● Exercise goal
Without changing a thing, reproduce the entire listing and leave out its pictures.
####
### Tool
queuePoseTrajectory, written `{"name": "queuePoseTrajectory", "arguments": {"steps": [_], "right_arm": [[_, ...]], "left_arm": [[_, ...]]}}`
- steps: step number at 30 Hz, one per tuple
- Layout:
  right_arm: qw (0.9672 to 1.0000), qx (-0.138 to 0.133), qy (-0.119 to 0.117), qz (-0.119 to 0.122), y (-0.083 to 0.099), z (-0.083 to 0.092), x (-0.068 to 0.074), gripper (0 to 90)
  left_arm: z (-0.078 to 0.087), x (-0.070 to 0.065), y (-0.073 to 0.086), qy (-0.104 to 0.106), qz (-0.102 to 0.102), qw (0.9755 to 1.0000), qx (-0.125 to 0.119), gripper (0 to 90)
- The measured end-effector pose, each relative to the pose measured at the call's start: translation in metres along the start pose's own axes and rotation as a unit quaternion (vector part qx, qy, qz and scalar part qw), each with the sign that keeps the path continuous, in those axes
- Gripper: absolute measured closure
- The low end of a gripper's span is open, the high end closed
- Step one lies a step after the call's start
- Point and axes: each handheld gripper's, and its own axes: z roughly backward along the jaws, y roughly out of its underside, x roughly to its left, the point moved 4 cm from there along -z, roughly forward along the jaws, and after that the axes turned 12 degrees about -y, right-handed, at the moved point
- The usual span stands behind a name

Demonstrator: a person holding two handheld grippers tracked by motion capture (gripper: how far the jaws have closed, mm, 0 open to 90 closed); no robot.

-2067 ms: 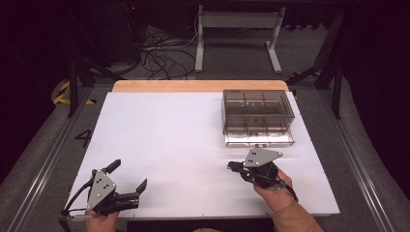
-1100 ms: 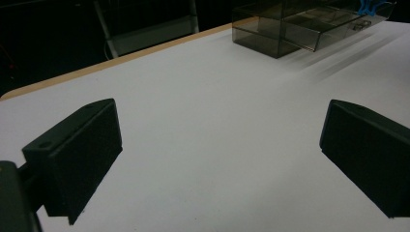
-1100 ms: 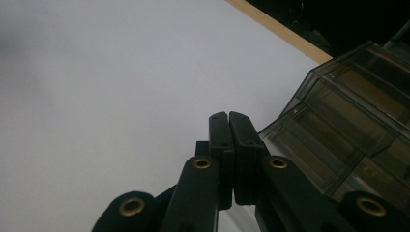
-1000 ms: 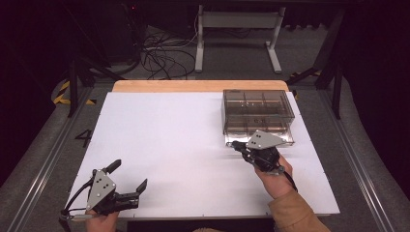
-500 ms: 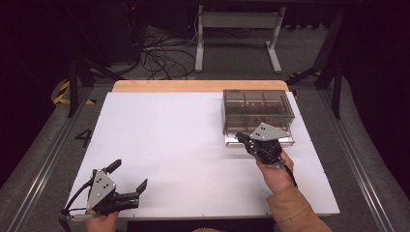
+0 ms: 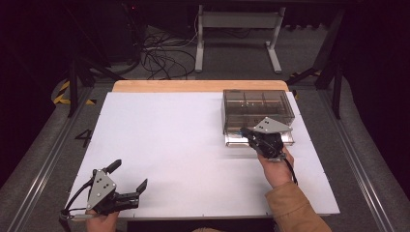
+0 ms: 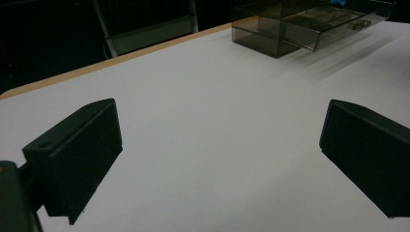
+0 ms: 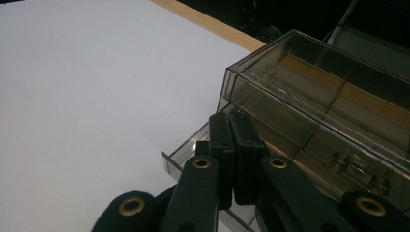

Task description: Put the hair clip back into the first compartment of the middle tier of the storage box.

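Observation:
A smoky see-through drawer box (image 6: 258, 106) stands at the back right of the white table (image 6: 183, 145). Its bottom drawer (image 6: 233, 140) is pulled out a little toward me. My right gripper (image 6: 245, 132) is shut with nothing between its jaws, and its tips hang over the left front corner of that drawer. In the right gripper view the jaws (image 8: 232, 128) press together just above the drawer's rim (image 8: 193, 150), below the box (image 8: 314, 82). At the near left, my left gripper (image 6: 129, 175) rests open, its jaws wide (image 7: 217, 145) over bare table, with the box (image 7: 290, 29) far off.
A wooden strip (image 6: 198, 86) runs along the table's far edge. Behind it on the floor lie cables (image 6: 159, 53) and the legs of a metal stand (image 6: 237, 38). Metal rails (image 6: 43, 164) border the table on both sides.
My right gripper has moved away from me, from the table's front right up to the box's open drawer, staying shut. The left gripper has not moved.

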Motion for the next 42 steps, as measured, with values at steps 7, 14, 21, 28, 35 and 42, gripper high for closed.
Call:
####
● Reply to the exercise
### Tool
queuePoseTrajectory, written `{"name": "queuePoseTrajectory", "arguments": {"steps": [_], "right_arm": [[_, ...]], "left_arm": [[_, ...]]}}`
- steps: step number at 30 Hz, one per tuple
- Layout:
  right_arm: qw (0.9672 to 1.0000), qx (-0.138 to 0.133), qy (-0.119 to 0.117), qz (-0.119 to 0.122), y (-0.083 to 0.099), z (-0.083 to 0.092), x (-0.068 to 0.074), gripper (0 to 90)
  left_arm: z (-0.078 to 0.087), x (-0.070 to 0.065), y (-0.073 to 0.086), qy (-0.104 to 0.106), qz (-0.102 to 0.102), qw (0.9755 to 1.0000), qx (-0.125 to 0.119), gripper (0 to 90)
- The measured end-effector pose, each relative to the pose measured at the call's start: translation in metres along the start pose's own axes and rotation as a unit quaternion (vector part qx, qy, qz and scalar part qw), each with the sign that keeps the path continuous, in those axes
- Gripper: absolute measured closure
- The low end of a gripper's span is open, the high end closed
- Step one lies a step after the call's start
- Point and axes: each handheld gripper's, and its own axes: z roughly backward along the jaws, y roughly out of its underside, x roughly to its left, the point moved 4 cm from there along -z, roughly forward along the jaws, and after that the axes turned 12 degrees about -y, right-handed, at the moved point
- The usual span stands behind a name

Demonstrator: a person holding two handheld grippers tracked by motion capture (gripper: how far the jaws have closed, mm, 0 open to 90 closed); no robot.

-2067 ms: 
-1100 ms: 
-1100 ms: 
-1000 ms: 
-500 ms: 
+0 ms: 
+0 ms: 
+0 ms: 

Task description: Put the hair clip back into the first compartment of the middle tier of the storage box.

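Observation:
A smoky see-through drawer box (image 6: 258, 106) stands at the back right of the white table (image 6: 183, 145). Its bottom drawer (image 6: 233, 140) is pulled out a little toward me. My right gripper (image 6: 245, 132) is shut with nothing between its jaws, and its tips hang over the left front corner of that drawer. In the right gripper view the jaws (image 8: 232, 128) press together just above the drawer's rim (image 8: 193, 150), below the box (image 8: 314, 82). At the near left, my left gripper (image 6: 129, 175) rests open, its jaws wide (image 7: 217, 145) over bare table, with the box (image 7: 290, 29) far off.
A wooden strip (image 6: 198, 86) runs along the table's far edge. Behind it on the floor lie cables (image 6: 159, 53) and the legs of a metal stand (image 6: 237, 38). Metal rails (image 6: 43, 164) border the table on both sides.
My right gripper has moved away from me, from the table's front right up to the box's open drawer, staying shut. The left gripper has not moved.
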
Motion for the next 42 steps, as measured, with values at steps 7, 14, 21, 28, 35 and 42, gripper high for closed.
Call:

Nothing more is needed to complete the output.